> COLLECTED MATERIAL:
+-------+

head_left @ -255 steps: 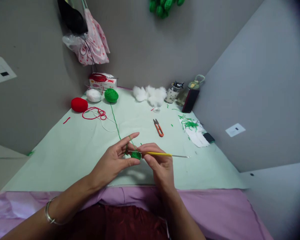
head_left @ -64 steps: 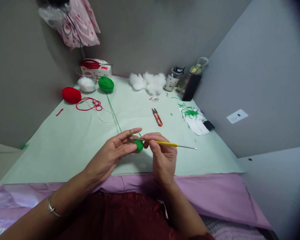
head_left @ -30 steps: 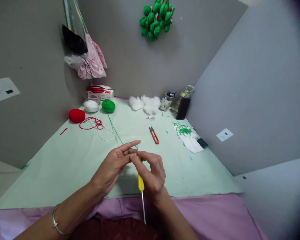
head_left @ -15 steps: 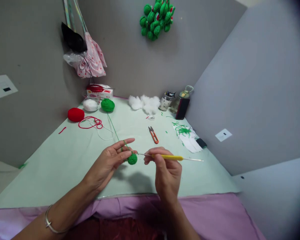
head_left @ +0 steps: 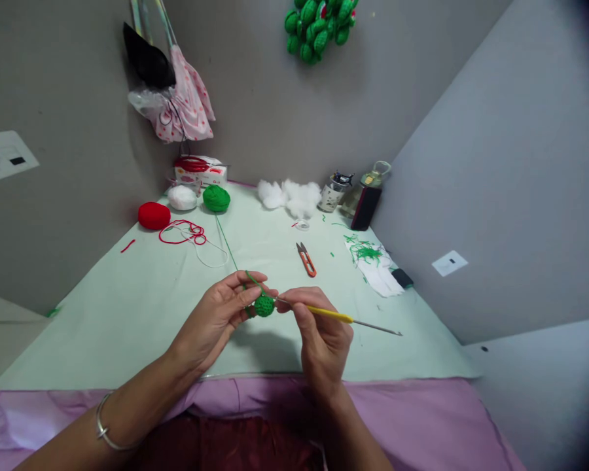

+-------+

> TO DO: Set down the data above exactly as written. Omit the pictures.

> RESPONSE:
head_left @ -255 steps: 
head_left @ -64 steps: 
head_left @ -30 steps: 
head_left @ -15 steps: 
head_left @ +0 steps: 

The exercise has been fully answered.